A data infrastructure is not effective if it does not integrate seamlessly in the day-to-day workflow of a laboratory. For this reason, we approach our newly developed NeXus proposal as a community-driven development. We have drafted an accurate and consistent expansion of NeXus capabilities for a number of lab-based techniques, but need extensive testing and tweaking of its characteristics by the community.

If your data is generated with these techniques and you are interested in producing FAIR data and accessing the FAIRmat tools, we invite you to try out our proposed structure. If you find any conflicts or inconsistencies, please raise them to us using the comment section. These comments are implemented with Hypothesis, a modern web annotation tool from the journalism community. The commenting function for each page of the proposal enable you to contribute to the creation of a more consistent and practical NeXus structure which, in our firm belief, can serve your community and beyond.

If you do not find your specific experimental technique but would be interested in participating in the development of a standard using NeXus, feel also very much invited to contact us directly at the FAIRmat-Team.

1.4. Which data should I convert?

You are free to choose at which point in the workflow you wish to convert the data to NeXus, as its flexibility allows to describe raw data, pre-processed data and fully processed data. As an entry step, we suggest to use a test dataset that is fully processed and already published (or, alternatively, of negligible scientific content). These datasets, indeed, require often the most extensive metadata description, but are most easily converted to NeXus, with minimal to no impact on the data processing pipeline.

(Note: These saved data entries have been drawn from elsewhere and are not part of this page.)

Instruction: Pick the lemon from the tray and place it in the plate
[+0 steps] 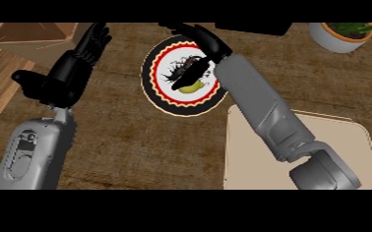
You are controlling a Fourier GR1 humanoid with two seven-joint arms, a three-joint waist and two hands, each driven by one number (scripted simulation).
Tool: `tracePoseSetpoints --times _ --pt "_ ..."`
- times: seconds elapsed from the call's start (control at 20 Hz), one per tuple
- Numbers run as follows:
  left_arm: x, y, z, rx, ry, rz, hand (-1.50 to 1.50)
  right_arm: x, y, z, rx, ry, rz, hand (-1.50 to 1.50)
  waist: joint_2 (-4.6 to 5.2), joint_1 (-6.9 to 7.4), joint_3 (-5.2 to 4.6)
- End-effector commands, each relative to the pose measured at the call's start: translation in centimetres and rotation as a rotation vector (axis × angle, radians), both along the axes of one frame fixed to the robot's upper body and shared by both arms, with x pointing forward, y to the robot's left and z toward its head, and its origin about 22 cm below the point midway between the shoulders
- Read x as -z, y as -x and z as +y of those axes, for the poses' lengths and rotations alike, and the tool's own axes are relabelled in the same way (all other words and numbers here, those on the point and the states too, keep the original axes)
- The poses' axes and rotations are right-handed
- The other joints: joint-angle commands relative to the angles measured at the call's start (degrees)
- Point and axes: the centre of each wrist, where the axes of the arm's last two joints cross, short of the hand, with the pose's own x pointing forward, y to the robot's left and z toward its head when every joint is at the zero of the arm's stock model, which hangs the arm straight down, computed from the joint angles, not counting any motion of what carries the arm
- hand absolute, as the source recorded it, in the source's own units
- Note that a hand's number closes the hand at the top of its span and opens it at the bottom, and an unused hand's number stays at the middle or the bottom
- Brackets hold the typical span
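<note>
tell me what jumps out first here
The round plate at centre, ringed red, black and white, draws the eye, a yellow lemon at its middle. The right hand hangs over that lemon, its forearm crossing the beige tray at lower right. The left hand rests open at the left.

Legend: no text, label, brand or number can be read on any surface in the head view. The plate (154,86) carries only a scalloped rim pattern, without letters.

You see a yellow lemon (191,86) on a white plate (163,98) ringed black, red and scalloped cream; brown woodgrain counter (145,142).
</note>
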Motion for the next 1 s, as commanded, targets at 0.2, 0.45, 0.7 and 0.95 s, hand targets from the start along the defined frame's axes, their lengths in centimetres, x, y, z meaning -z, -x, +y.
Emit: tracePoseSetpoints --times 0.2,0.45,0.7,0.95 --pt "-0.6 0.9 2.0 -0.056 -0.001 -0.013 0.0 -1.7 -1.0 -0.5 0.047 -0.176 0.124 -1.5 -0.21 -3.26 0.0" --pt "-0.5 0.7 3.0 -0.065 0.005 -0.002 0.0 -1.4 -2.0 -6.7 0.093 -0.227 0.137 -1.5 0.43 -3.76 0.02" --pt "-0.1 1.0 2.5 -0.057 0.0 -0.011 0.0 -1.9 -2.5 -10.2 0.079 -0.244 0.106 -1.5 0.6 -3.31 0.06" --pt "-1.2 1.3 2.4 -0.062 0.002 -0.018 0.0 -2.1 -2.4 -15.3 0.087 -0.226 0.067 -1.5 0.65 -2.73 0.15"
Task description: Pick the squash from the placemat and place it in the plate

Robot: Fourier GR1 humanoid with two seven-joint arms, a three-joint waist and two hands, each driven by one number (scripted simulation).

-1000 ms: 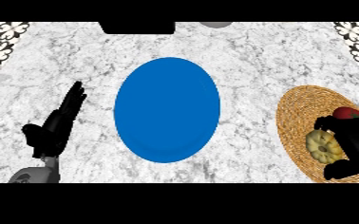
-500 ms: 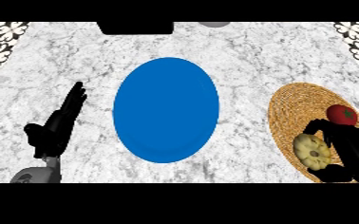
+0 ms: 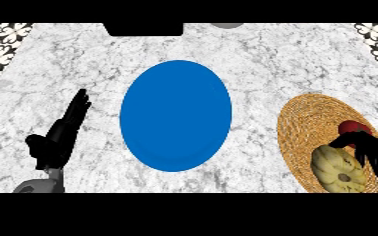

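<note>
- Right hand (image 3: 360, 142) is down at 4 o'clock of the view, hard against the right edge, and only part of it shows.
- Its black fingers (image 3: 344, 141) are bent, not straight, and they arch over the top edge of the pale yellow scalloped squash (image 3: 336, 169).
- One finger runs along the squash from 12 towards 10 o'clock, and another hooks down its side at about 2 o'clock.
- So that hand is curled onto the squash and touching it. The thumb cannot be made out.
- The squash lies on the round woven straw placemat (image 3: 303, 130), in the mat's lower half, around 5 o'clock from the mat's centre.
- A small red rounded item (image 3: 353, 127) sits at 12 o'clock of the squash, also on the placemat, with the hand crossing its lower edge.
- The big blue oval plate (image 3: 176, 115) lies mid-counter with nothing on it. The placemat is near it at 4 o'clock, with a strip of white and grey marble counter (image 3: 258, 65) between them.
- Left hand (image 3: 57, 139) rests at 8 o'clock of the plate, near the left edge, touching nothing.
- Its fingers are straight and pressed together, pointing towards 1 o'clock, and the thumb sticks out towards 9 o'clock.
- Its grey forearm (image 3: 35, 185) comes in from the lower edge.
- At 12 o'clock, along the far edge of the counter, are a flat black block (image 3: 143, 29) and, just to its right, a grey rounded shape (image 3: 226, 25).
</note>
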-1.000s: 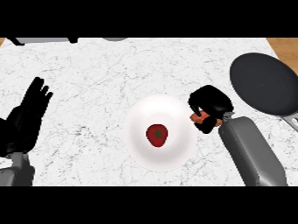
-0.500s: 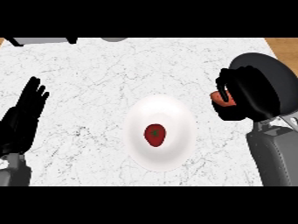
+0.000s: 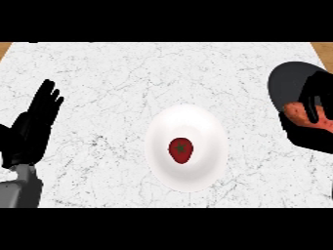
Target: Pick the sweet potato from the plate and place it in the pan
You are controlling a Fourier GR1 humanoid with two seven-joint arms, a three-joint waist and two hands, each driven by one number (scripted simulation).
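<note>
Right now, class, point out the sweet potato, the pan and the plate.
sweet potato (image 3: 296,115), head view, its orange left end.
pan (image 3: 287,82), head view, bare dark base.
plate (image 3: 188,117), head view, bare upper part.

Plate (image 3: 197,121) sits mid-counter (image 3: 118,73), with one small fruit (image 3: 180,149) on it. Pan (image 3: 288,80) is at the counter's right edge, apart from the plate. Right hand (image 3: 326,93) is over the pan, curled round the sweet potato (image 3: 299,115) — potato over the pan's near side. Left hand (image 3: 35,124) rests far left, fingers up.
</note>
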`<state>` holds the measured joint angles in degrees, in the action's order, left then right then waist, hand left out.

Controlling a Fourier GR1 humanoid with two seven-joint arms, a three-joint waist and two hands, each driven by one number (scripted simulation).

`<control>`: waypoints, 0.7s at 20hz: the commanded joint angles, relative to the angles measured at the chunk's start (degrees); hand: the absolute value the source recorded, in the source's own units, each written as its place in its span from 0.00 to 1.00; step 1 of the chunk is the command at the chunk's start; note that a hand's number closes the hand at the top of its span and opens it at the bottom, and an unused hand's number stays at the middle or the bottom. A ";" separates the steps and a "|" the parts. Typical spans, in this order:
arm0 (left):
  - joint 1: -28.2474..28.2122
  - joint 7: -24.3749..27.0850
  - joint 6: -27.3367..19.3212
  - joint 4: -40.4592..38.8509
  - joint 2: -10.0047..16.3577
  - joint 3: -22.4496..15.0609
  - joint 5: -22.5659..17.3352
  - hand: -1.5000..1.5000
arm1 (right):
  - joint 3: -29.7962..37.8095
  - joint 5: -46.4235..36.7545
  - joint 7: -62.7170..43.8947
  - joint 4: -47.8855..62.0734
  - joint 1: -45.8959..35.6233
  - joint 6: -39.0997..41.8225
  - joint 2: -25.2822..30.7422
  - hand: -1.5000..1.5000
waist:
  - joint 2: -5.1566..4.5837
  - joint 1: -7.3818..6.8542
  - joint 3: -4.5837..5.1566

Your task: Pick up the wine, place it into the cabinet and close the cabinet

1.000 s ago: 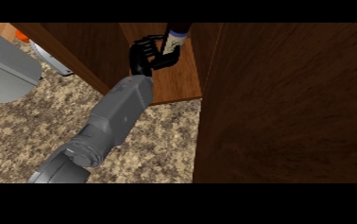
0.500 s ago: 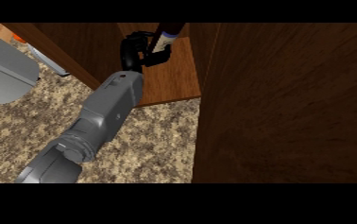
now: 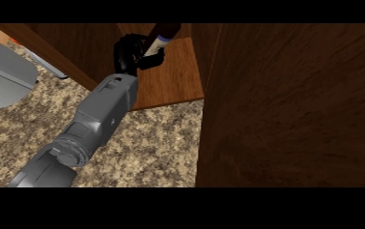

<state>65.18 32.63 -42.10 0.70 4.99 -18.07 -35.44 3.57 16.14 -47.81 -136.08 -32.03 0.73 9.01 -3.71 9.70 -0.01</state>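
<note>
My left hand [image 3: 132, 54] is up at the open cabinet [image 3: 175, 76], at the far end of my grey forearm [image 3: 100, 117], which runs in from the lower left corner and slants across the table [image 3: 157, 141]. My black fingers [image 3: 151, 61] are curled round the wine [image 3: 163, 34], so I have it in my grasp. The hand hides most of its lower part. What shows above the fingers is a pale label with a blue band and a dark stretch of bottle above that, leaning toward the upper right.

The wine sits over the back left part of the cabinet's wooden floor, inside the opening. I cannot tell whether its base touches the wood or hangs just above it, since my hand covers that end.

A tall dark wooden panel [image 3: 285, 107] fills the right side of the view, beside the opening. Another wooden panel [image 3: 68, 47] stands to the left of my hand, with a thin silver bar [image 3: 49, 64] along its lower edge. A grey object [image 3: 14, 78] lies at the left edge on the speckled table, well apart from the cabinet floor.

My right hand shows nowhere here.
</note>
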 commanded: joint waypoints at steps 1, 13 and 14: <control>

In fact, a low barrier (but high yield!) way to participate to FAIRmat consists in converting only fully processed datasets that are used for a publication, and publishing them via FAIRmat only when your manuscript is in press. This makes the task of converting to NeXus much more sporadic than fairifying raw data, to the point that it may be even acceptable not to automate it. At the same time, it guarantees full control on the data until publication. We are confident that if you take this approach, more appetite will come with eating, and you will be naturally inclined to gradually integrate FAIRmat structures and tools further in your workflow.